Ilaria: ou la conquête de la désobéissance
Mai 1980. À la sortie de l'école, Ilaria, huit ans, monte dans la voiture de son père Fulvio. Commencent des années de cavale à travers l'Italie, un kidnapping qui, à hauteur d'enfant, peut prendre des allures d'aventure. Mais Fulvio boit trop.
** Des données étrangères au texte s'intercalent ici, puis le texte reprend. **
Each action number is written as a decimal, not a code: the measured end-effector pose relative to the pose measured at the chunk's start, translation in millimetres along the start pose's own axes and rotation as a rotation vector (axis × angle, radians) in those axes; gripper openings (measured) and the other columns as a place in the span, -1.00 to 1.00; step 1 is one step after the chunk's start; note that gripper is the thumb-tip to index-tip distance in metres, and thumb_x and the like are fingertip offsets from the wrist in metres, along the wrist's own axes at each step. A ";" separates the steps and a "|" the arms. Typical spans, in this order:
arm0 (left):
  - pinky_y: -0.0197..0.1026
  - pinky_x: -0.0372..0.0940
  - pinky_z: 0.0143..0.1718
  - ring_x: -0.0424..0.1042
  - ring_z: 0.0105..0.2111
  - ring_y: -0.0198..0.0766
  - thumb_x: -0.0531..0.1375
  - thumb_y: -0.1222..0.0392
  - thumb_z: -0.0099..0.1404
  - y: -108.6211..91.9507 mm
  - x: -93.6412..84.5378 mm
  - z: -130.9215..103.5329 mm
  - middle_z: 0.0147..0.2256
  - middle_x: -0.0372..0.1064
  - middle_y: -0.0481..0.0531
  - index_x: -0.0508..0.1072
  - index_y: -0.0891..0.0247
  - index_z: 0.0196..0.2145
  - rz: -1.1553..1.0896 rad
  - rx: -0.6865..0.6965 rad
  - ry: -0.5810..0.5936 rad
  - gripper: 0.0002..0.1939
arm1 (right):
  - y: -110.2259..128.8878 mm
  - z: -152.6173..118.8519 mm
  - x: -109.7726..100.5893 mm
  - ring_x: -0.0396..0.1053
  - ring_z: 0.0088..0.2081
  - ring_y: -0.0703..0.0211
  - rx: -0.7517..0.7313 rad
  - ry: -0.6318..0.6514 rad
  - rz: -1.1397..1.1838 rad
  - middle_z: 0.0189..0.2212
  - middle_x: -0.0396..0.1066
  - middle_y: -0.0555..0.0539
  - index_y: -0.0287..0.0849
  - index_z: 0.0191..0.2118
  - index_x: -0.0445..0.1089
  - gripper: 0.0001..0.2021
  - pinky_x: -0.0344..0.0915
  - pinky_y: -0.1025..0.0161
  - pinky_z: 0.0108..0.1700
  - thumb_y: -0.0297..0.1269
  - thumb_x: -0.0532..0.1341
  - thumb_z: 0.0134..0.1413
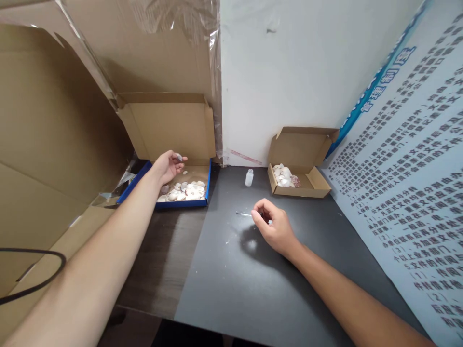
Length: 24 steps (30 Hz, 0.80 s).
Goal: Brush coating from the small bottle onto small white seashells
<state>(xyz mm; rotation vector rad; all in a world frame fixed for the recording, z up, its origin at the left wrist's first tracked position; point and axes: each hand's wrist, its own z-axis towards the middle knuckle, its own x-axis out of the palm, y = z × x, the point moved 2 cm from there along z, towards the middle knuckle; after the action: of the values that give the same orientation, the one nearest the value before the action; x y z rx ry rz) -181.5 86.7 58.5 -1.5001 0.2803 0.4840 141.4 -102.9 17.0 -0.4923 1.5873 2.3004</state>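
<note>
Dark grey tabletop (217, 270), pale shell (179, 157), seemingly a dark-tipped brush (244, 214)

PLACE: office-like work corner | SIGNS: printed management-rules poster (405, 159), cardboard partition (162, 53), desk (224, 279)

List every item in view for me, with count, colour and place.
open blue-walled cardboard box: one, blue and brown, left
flat seashells: many, mostly whitish, in that box
small open cardboard box: one, brown, right
rounded seashells: several, whitish and pinkish, in the small box
small upright bottle: one, whitish, between the boxes
smooth mat: one, dark grey, on the table
wood-grain table: one, dark brown, under the mat
printed poster: one, pale blue, far right
thin cable: one, black, far left
thin dark-tipped stick: one, partly hidden, right hand
small shell: one, greyish-white, left fingertips
bare hands: two, left over blue-walled box, right over mat
</note>
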 end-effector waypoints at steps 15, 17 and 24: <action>-0.03 0.28 -0.04 0.43 0.00 0.11 0.16 0.28 0.15 8.5 21.1 1.3 0.17 0.26 0.26 0.42 0.18 0.04 0.884 0.070 0.046 -0.54 | -2.8 0.7 1.6 0.10 -0.56 0.29 0.015 0.017 -0.004 -0.59 0.14 0.11 -0.11 -0.40 0.22 -0.84 0.06 0.30 -0.47 -0.21 0.14 0.18; -0.04 0.28 -0.05 0.44 -0.01 0.10 0.13 0.27 0.18 7.9 26.2 -2.5 0.10 0.34 0.29 0.44 0.22 0.03 0.957 0.067 0.083 -0.56 | -3.0 0.8 1.9 0.10 -0.55 0.29 0.014 0.017 -0.003 -0.59 0.14 0.11 -0.11 -0.41 0.22 -0.84 0.06 0.30 -0.47 -0.21 0.14 0.17; -0.16 0.31 -0.12 0.48 -0.05 0.04 0.12 0.30 0.15 5.5 29.9 -3.4 -0.03 0.48 0.31 0.53 0.30 -0.10 1.079 0.068 0.144 -0.63 | -1.0 0.8 2.6 0.11 -0.55 0.29 0.002 0.013 0.009 -0.60 0.12 0.12 -0.11 -0.41 0.23 -0.85 0.08 0.31 -0.47 -0.23 0.14 0.17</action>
<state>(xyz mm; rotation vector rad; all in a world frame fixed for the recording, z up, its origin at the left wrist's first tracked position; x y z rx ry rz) -157.5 87.3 39.5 -1.2176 1.2278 1.1931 139.4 -101.6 15.3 -0.5017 1.6011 2.3065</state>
Et Ilaria oublie peu à peu les visages de sa mère et de sa soeur.
Dans une langue saisissante, rapide et précise, ce roman relate de l'intérieur l'écroulement d'une petite fille qui observe et ressent tout.
D'origines anglaise, italienne et suisse, Gabriella Zalapì habite à Paris. Depuis son premier roman, "Antonia" (Zoé, 2019), elle tisse une oeuvre saluée par la critique.
"Les cabines téléphoniques sont des cages à la frontière entre trois mondes. Quand il se met à parler, je vois danser dans cette petite boîte le monde de Maman, de Papa et celui de l'autoroute."
La presse en parle
Un matin, Ilaria, 8 ans, est enlevée par son père à la sortie de l’école. Commence une cavale à bord d’une BMW bleu marine, dans l’Italie des années de plomb. Un voyage sous tension de Turin à Palerme, avec de longues stations dans des bars où le père s’oublie dans le whisky pendant qu’Ilaria observe le désastre avec ses yeux d’enfant, dans un mélange d’effroi, d’incompréhension et de lucidité. Un roman d’inspiration autobiographique, à l’écriture métallique.